Your routine is more than just coffee

The importance of routine and ritual

My morning routine often looks something like this: I wake up to an obnoxious alarm at 8 a.m., grind coffee beans, brew myself a cup and then enjoy burning the roof of my mouth with my dad. Just like the pioneers used to, although they probably didn’t have automatic coffee grinders. While the pioneers probably used coffee to power through the dysentery ravaging their intestines, to me and my dad, coffee is a ritual. The term “ritual” might have some odd connotations for a reader, but in actuality, it is relatively mundane. For the purpose of definition, rituals are more than just routines. They are acts of repetition that can be a routine, cultural engagement or religious activity. Even the very mundane act of blowing out a candle and singing for our friends on their birthdays is a ritual.

There is a twofold nature to my typical morning ritual. First, I have a consistent habit of grinding coffee and brewing it, which starts my day off with a simple task that is easy to complete. Second, I begin my day with what is typically a very positive social interaction.

Studies indicate that routine, or ritual, especially for those struggling with mental health, can be critical in providing a sense of structure and control in one’s life. In the article “Why Routines Matter,” researchers Femke Koome, Clare Hocking and Daniel Sutton found that routines were particularly valuable for adolescents dealing with mental illness. The researchers found that routine, or ritual, helped adolescents struggling with mental illness to develop a sense of control and prevent stressors.

Furthermore, evidence indicates that family routine can provide resilience against crisis by promoting family unity and close relationships. Studies on crisis find that time spent together along with ritual fosters resilience within the family unit against due to their promotion of healthy dynamics.

My dad’s and my routine began closely after the loss of my uncle Jamie, who unfortunately passed away last year. Having this structure during a period of loss, confusion and hurt likely benefited both of us. I know it certainly helped me.

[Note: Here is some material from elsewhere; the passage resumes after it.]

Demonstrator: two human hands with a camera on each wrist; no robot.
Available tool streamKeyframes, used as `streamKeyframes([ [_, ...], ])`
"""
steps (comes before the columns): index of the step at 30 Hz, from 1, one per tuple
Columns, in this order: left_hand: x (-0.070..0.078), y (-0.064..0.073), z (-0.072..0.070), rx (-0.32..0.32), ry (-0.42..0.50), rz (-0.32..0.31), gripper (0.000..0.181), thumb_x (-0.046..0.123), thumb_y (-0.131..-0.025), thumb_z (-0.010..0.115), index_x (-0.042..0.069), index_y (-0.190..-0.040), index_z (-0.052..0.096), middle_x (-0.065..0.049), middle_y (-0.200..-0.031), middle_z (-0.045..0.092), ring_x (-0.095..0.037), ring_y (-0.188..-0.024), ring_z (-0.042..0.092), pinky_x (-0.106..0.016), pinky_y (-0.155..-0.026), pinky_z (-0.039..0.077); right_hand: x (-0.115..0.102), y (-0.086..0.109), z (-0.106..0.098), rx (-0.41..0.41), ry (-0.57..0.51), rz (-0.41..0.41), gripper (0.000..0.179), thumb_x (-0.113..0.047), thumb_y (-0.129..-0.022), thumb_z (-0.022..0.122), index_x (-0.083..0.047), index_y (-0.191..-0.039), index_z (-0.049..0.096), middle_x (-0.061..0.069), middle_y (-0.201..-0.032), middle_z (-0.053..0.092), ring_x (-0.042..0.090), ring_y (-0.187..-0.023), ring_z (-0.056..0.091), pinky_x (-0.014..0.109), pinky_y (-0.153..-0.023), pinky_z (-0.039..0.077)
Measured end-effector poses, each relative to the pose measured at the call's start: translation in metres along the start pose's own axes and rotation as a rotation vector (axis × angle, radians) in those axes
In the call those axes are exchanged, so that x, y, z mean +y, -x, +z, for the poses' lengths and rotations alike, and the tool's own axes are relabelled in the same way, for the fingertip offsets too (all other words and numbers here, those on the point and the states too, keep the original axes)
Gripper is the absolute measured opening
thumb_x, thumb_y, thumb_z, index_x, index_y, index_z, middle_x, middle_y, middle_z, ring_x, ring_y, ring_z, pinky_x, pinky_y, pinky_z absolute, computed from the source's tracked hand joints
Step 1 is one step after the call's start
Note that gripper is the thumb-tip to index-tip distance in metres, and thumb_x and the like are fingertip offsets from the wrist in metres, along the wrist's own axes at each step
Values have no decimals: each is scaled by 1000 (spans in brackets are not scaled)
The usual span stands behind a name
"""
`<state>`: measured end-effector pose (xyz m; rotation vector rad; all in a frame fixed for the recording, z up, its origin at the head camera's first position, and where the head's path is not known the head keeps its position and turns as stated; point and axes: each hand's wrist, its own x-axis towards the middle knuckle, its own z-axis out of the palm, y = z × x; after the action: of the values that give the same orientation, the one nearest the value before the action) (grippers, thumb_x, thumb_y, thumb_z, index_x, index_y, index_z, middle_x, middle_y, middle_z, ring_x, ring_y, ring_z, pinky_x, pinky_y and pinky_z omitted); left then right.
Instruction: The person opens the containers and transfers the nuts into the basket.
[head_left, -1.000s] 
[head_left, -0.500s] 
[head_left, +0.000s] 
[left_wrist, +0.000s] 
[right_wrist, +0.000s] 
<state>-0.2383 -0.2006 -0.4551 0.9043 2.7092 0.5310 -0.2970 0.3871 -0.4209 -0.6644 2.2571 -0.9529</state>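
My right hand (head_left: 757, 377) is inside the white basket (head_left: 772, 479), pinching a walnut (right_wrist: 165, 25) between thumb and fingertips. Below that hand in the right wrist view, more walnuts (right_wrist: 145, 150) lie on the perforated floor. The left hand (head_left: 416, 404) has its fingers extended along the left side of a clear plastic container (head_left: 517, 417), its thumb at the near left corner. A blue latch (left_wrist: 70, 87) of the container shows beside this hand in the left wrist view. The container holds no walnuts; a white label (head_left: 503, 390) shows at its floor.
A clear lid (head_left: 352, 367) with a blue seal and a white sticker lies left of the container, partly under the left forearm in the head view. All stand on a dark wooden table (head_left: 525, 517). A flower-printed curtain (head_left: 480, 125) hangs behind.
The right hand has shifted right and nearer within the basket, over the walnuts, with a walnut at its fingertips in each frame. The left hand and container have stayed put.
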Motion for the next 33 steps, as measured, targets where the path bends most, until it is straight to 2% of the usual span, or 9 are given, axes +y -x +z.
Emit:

However, outside of improving social cohesion and providing stability during crisis, routines have importance in our day-to-day lives. Routines can reduce stress while promoting structure in our lives, especially healthy routines like reasonable amounts of sleep. While promoting bedtime might be the most boring thing I have ever done in writing, it certainly isn’t harmful to suggest a better sleep schedule.

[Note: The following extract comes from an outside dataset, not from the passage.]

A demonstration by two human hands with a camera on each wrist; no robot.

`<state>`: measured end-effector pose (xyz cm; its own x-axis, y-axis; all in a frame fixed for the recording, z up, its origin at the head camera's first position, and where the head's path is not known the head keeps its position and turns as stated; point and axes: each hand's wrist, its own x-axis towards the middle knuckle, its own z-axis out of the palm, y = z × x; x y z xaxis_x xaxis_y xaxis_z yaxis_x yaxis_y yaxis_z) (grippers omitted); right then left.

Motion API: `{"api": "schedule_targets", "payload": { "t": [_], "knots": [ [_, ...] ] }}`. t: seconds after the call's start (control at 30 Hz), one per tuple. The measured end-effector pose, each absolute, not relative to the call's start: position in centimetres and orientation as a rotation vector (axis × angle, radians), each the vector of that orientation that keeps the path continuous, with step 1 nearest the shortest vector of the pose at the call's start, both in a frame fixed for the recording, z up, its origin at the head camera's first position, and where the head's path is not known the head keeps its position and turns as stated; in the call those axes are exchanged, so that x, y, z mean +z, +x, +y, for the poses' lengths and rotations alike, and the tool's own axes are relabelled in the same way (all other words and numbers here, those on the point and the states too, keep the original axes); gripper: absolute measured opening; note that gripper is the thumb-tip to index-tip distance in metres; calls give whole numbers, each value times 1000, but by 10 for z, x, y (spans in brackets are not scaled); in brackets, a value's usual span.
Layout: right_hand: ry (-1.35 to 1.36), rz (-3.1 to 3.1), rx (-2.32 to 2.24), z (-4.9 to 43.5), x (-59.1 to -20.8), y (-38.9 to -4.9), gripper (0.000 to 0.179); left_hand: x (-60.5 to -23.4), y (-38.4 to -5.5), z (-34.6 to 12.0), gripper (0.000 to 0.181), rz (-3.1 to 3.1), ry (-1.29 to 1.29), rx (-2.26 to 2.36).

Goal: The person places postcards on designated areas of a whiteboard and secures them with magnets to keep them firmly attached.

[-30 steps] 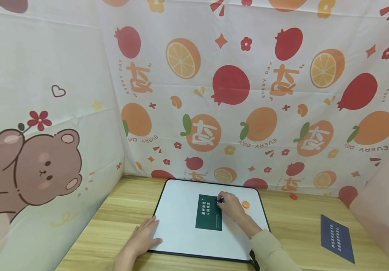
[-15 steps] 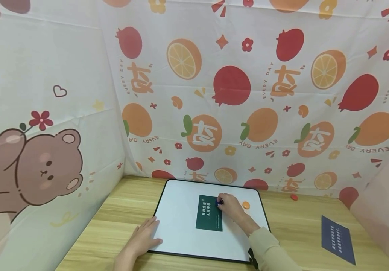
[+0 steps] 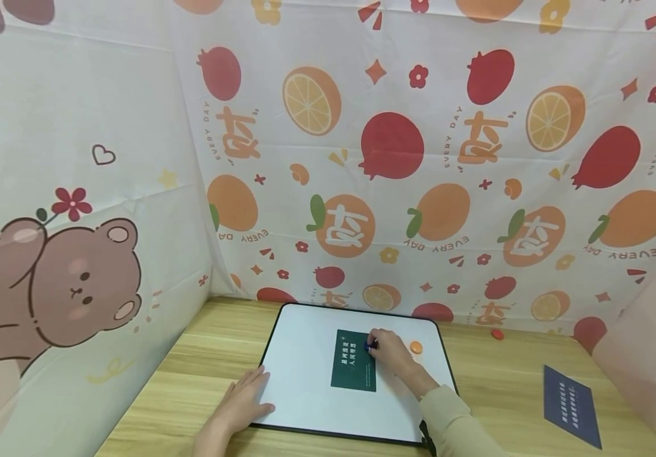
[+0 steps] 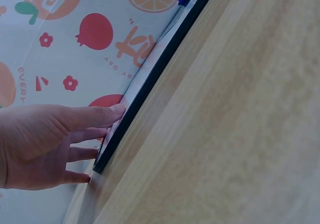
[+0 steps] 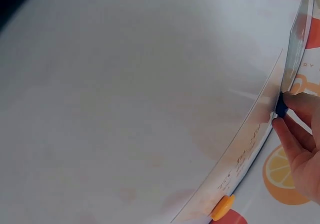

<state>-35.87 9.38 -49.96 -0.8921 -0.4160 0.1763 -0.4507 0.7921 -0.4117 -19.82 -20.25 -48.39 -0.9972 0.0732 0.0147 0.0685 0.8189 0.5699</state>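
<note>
A black-rimmed whiteboard (image 3: 302, 355) lies on the wooden table, with a green card (image 3: 353, 372) bearing white characters near its middle. My right hand (image 3: 393, 354) pinches a small blue magnet (image 5: 281, 105) between thumb and fingertips, at the green card's upper right edge. How far the magnet overlaps the card is hidden by the fingers. On the board's left edge near the front corner rests my left hand (image 3: 242, 403), fingers extended; in the left wrist view its thumb touches the black rim (image 4: 145, 96). A round orange magnet (image 3: 416, 347) sits beyond my right hand.
In the right wrist view, a pale card with handwriting-like characters (image 5: 240, 156) lies by the orange magnet. A red magnet (image 3: 497, 334) lies on the table at the back right, and a dark blue card (image 3: 572, 406) farther right. Printed cloth walls (image 3: 328, 152) stand behind and left.
My right hand and the blue magnet have shifted slightly nearer along the green card's right edge. The left hand stays on the board's edge. The view has moved a little.
</note>
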Motion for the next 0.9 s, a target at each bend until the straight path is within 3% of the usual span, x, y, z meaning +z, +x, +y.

The history of partaking in caffeinated beverages dates back much further than when I first learned to grind and brew. Drinking tea as a medicine or stimulant was first practised in ancient China around 4,000 years ago. As time passed, the culture of tea took off in China and tea began to spread across the world.

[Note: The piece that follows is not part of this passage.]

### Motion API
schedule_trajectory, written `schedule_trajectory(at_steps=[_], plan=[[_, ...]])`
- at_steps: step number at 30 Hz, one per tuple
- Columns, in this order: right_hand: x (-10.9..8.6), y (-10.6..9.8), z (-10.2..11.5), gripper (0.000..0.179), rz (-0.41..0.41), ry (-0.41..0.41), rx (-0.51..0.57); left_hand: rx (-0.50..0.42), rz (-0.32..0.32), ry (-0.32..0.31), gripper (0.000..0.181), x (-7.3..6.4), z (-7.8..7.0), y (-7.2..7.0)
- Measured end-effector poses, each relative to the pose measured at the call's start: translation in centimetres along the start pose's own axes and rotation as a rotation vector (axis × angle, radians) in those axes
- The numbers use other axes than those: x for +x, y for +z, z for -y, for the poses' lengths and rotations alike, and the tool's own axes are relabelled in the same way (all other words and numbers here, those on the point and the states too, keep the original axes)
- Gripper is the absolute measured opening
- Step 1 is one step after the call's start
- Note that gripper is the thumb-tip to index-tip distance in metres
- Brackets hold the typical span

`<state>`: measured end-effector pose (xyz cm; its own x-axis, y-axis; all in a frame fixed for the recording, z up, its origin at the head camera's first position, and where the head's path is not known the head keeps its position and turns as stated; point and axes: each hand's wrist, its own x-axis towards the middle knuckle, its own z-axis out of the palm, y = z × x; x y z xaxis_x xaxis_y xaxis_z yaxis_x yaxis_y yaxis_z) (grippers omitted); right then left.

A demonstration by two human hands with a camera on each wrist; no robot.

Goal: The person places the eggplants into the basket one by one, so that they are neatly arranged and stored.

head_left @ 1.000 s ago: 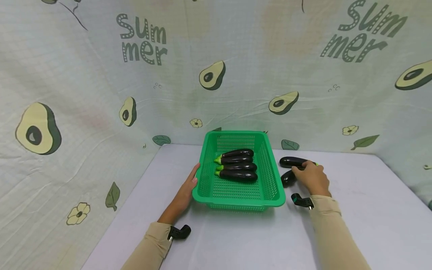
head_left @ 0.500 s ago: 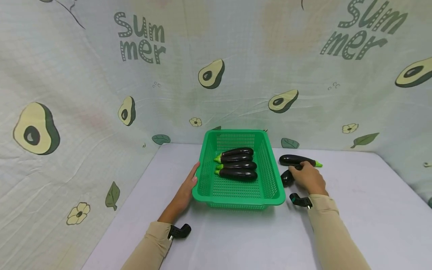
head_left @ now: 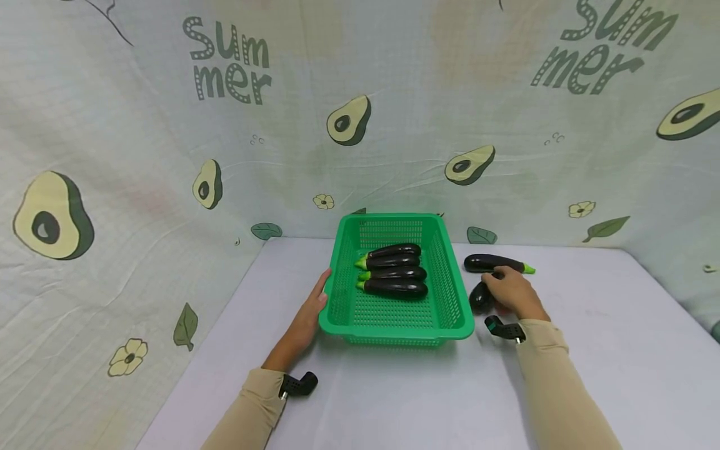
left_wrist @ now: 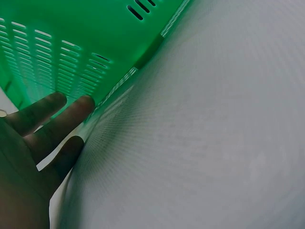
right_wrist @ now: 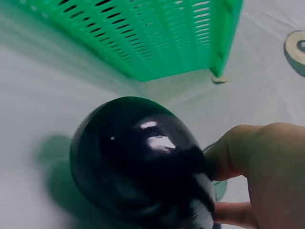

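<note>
A green plastic basket stands mid-table, with several dark eggplants lying side by side in it, stems to the left. At its left side my left hand rests against the wall; in the left wrist view its fingers reach out straight along the slotted side. Right of the basket my right hand grips an eggplant by its narrower part. Its rounded, glossy end fills much of the right wrist view, with the thumb alongside; the stem is hidden by the hand.
Another eggplant lies on the white tablecloth just beyond my right hand, its green stem pointing right. A printed cloth with avocado pictures hangs behind the table and along its left side.
My right hand has drawn slightly back from the far eggplant, whose green stem now shows fully. The eggplant in its grip shows more of its body. My left hand stays at the basket.
</note>
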<state>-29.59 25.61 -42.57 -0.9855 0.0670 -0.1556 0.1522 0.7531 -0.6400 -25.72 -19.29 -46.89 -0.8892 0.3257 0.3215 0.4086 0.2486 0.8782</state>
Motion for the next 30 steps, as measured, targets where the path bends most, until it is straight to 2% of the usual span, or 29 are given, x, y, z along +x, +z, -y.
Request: schedule_trajectory(at_steps=[4, 7, 18, 24, 30], plan=[[-0.3, -0.6, 0.3, 0.077, 0.033, 0.011, 0.083, -0.016, -0.013, 0.018, 0.055, 0.0, 0.0, 0.0], [-0.6, -1.1, 0.6, 0.078, 0.027, 0.020, 0.144, -0.016, -0.015, 0.026, 0.055, 0.0, -0.1, 0.0], [-1.2, -2.3, 1.3, 0.074, -0.139, -0.055, 0.409, -0.009, -0.006, 0.016, 0.055, -0.2, -0.2, 0.1], [-0.9, -2.0, 1.2, 0.072, -0.179, -0.057, 0.428, -0.015, -0.006, 0.007, 0.055, -0.2, -0.3, 0.1], [-0.7, -1.8, 1.1, 0.072, -0.221, -0.091, 0.432, -0.012, -0.011, 0.011, 0.054, -0.2, -0.2, 0.1]])
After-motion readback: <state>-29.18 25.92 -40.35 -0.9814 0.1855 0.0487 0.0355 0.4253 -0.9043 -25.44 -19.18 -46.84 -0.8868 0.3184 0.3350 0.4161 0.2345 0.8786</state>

At least one tea enjoyer, Lu Yu, set out to write a book about it. Yu’s book Cha Jing, known in English as The Classic of Tea, details the proper way to cultivate and enjoy tea with details such as the gathering of water and tea itself. Not only was tea important to Yu, and likely all who enjoyed his book, but so too was the ritual and details of the tea itself.

If we look at religious rituals, clearly people have always derived something of value from routine. Christian baptism, Harai and other forms of purification in Japanese Shintōism as well as the spiritual practice of sweats in numerous Indigenous cultures show that people feel replenished and cleansed from rituals. A majority of the world follows some sort of religion. With that in mind, billions of people probably follow some sort of typical religious ritual.

Of course, just because a large number of people continually engage in a behaviour doesn’t mean it’s positive. Habitual drinking and smoking are rituals that millions of people across the world engage in frequently. While these acts could very well provide social cohesion, they can also kill you. Coffee, however, is a mostly harmless drink that many people worldwide partake in. Nations around the world have distinct cultures around coffee. Italy in particular is home to numerous styles of coffee, with the trade of coffee itself originating in Arabia hundreds of years ago. In simple terms, coffee as a ritual has roots around the world.

The point I am hopefully illustrating is that ritual, routine, habit or whatever term you prefer is a critical part of human history, society and health. While my dad and I aren’t conducting baptisms, purification rituals or prayer together, we are engaging in a daily habit that provides structure and social cohesion.

Though my dad and I are individuals engaging in routine together, ritual as a concept itself is part of a greater social behaviour that spans the entirety of history.

The key takeaway is that ritual is an important and natural part of life. Engaging in ritual can improve our mental health and social well-being with others while providing structure. Family dinner, coffee with friends or a daily walk are deeper parts of life than they are given credit for. Morning coffee is more than just a cup of hot water with caffeine, it is a ritual that connects people, it connects me and my dad with every bean I grind.